# WHAT NEEDS TO BE DONE:
Copy out the entries below exactly as they stand, but only from the line containing "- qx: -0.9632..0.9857" through the line containing "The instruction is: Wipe".

# EXERCISE DATA:
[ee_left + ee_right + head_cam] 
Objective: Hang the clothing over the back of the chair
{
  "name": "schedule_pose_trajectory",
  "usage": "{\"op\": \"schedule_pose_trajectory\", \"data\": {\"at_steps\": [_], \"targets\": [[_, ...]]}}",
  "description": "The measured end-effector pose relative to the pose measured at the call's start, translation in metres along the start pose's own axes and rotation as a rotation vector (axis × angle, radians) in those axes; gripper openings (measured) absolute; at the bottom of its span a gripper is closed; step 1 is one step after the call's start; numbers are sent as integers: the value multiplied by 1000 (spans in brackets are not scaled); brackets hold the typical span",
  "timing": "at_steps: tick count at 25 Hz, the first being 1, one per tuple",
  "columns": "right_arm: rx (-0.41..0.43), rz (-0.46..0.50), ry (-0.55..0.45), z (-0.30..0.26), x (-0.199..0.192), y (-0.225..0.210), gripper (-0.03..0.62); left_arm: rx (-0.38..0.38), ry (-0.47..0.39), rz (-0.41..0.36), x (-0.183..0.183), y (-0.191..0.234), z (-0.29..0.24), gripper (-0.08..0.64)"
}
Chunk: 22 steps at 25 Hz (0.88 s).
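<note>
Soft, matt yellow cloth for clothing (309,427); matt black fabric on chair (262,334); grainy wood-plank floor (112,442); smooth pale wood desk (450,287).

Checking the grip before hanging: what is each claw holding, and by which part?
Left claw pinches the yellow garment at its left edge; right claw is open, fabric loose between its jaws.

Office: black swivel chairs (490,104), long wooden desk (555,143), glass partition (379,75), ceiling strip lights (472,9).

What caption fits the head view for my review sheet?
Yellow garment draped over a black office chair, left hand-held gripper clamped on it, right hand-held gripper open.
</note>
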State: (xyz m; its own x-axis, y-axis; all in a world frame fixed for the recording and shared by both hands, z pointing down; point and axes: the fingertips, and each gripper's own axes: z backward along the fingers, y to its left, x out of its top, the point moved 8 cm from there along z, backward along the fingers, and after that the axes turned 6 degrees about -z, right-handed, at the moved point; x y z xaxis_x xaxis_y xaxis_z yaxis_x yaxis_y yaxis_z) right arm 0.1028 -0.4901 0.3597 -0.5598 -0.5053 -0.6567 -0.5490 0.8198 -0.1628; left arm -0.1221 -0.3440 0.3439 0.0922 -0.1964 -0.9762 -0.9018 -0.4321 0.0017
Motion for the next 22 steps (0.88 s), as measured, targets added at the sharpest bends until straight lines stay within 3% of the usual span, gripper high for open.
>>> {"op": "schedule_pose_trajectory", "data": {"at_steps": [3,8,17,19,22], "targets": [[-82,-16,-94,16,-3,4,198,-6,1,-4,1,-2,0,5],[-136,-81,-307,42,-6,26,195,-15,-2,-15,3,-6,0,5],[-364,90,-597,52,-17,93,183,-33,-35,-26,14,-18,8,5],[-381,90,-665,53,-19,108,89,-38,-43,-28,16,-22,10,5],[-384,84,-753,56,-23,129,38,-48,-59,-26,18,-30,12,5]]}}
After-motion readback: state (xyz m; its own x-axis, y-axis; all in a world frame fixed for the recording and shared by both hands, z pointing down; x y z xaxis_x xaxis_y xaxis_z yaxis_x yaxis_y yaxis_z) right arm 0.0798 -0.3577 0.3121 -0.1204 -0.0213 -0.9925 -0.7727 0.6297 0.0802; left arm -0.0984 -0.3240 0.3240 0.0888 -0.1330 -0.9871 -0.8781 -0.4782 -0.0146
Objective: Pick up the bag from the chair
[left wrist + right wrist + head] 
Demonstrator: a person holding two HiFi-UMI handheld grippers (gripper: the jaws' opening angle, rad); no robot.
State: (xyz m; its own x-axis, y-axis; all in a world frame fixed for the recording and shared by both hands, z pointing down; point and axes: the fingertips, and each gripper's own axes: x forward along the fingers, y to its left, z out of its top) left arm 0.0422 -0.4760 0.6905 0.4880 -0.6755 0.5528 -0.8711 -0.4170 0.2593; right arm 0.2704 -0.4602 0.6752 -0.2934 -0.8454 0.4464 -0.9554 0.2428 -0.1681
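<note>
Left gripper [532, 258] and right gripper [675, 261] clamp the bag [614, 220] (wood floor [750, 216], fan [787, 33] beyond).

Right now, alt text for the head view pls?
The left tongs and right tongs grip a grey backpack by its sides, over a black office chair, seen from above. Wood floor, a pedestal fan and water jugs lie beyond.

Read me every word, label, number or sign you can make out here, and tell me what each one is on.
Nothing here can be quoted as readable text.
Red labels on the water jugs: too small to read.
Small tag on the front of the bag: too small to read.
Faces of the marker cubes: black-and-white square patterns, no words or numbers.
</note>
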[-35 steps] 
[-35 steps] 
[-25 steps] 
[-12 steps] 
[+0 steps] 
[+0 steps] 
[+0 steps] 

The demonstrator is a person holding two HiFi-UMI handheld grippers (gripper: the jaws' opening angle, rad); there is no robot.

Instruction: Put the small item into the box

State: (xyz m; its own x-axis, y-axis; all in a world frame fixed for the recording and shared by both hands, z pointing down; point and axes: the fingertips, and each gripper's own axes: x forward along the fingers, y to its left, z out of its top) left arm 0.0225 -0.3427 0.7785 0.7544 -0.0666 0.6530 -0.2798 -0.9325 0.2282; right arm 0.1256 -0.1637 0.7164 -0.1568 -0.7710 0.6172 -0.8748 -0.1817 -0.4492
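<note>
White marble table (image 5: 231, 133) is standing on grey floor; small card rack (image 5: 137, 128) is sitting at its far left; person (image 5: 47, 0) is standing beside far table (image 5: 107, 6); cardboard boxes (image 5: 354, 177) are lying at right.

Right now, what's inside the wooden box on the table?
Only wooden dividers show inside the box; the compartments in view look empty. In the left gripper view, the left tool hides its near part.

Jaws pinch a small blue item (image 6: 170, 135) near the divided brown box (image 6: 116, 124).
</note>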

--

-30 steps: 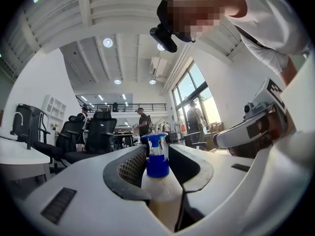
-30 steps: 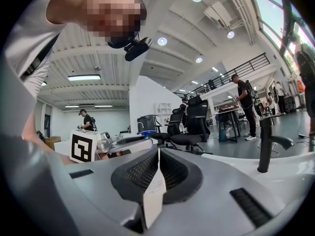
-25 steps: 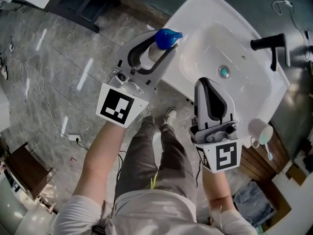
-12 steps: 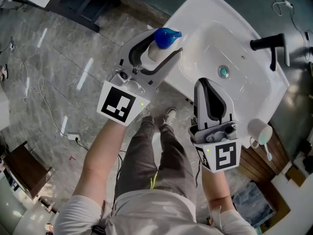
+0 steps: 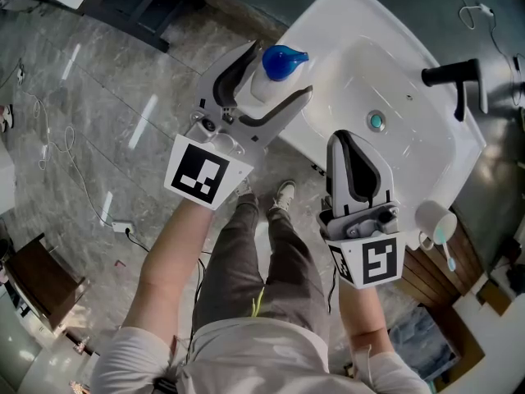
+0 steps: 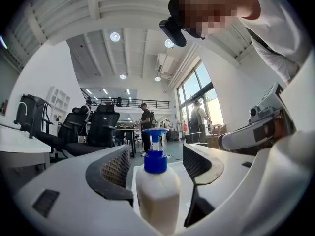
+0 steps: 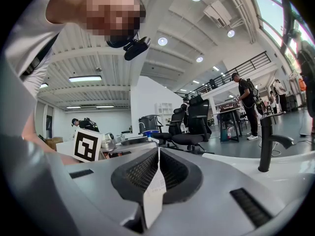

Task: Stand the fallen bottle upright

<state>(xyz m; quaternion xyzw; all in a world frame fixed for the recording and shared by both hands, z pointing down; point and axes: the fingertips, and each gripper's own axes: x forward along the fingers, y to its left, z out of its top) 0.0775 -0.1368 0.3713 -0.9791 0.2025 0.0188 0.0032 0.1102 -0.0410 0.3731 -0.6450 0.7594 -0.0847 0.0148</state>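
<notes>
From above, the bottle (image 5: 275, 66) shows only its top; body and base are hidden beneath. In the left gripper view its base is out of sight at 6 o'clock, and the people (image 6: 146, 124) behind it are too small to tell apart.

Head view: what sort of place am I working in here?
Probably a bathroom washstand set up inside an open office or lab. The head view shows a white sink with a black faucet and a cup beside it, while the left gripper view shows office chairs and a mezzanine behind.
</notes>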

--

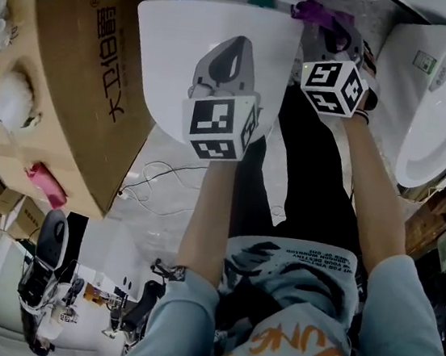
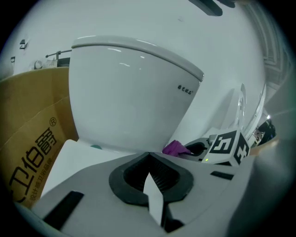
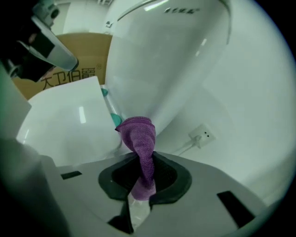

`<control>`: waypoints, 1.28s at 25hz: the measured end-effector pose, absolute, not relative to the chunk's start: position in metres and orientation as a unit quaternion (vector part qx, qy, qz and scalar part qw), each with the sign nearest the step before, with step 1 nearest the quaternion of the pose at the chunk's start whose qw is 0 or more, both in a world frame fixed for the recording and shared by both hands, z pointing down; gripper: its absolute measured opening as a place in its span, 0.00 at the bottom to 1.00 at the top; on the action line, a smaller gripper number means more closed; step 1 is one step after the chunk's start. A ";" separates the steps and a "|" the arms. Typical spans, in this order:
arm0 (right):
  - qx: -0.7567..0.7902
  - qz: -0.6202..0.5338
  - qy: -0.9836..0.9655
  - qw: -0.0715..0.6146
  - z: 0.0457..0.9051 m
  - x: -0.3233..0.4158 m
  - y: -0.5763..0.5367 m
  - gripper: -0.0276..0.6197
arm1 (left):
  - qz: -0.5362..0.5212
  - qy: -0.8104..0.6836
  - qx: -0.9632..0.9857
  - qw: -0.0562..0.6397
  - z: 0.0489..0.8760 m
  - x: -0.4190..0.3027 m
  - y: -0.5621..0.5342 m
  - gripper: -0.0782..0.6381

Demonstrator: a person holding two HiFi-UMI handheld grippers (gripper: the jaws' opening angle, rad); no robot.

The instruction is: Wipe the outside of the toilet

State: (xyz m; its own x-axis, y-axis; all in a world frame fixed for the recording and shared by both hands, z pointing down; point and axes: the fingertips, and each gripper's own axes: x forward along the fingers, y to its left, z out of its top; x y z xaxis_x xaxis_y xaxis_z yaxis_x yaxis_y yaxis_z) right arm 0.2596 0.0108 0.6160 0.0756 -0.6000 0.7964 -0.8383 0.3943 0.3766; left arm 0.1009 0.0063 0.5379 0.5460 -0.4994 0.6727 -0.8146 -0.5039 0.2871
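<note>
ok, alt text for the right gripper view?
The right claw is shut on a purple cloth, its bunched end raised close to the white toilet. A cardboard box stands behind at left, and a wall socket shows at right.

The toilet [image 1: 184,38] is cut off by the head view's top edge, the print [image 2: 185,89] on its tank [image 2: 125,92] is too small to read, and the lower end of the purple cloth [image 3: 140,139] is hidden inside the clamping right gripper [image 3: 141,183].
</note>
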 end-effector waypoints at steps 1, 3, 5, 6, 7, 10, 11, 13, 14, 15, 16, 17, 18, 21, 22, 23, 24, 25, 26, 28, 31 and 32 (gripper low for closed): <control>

# RESPONSE AREA:
  - qx: -0.9632..0.9857
  - qw: -0.0562..0.6397
  - z: 0.0489..0.8760 m
  - x: -0.4190..0.3027 m
  - y: -0.5621..0.5342 m
  - gripper: -0.0782..0.6381

Demonstrator: a person holding two HiFi-UMI handheld grippers (gripper: the jaws' opening angle, rad); no robot.

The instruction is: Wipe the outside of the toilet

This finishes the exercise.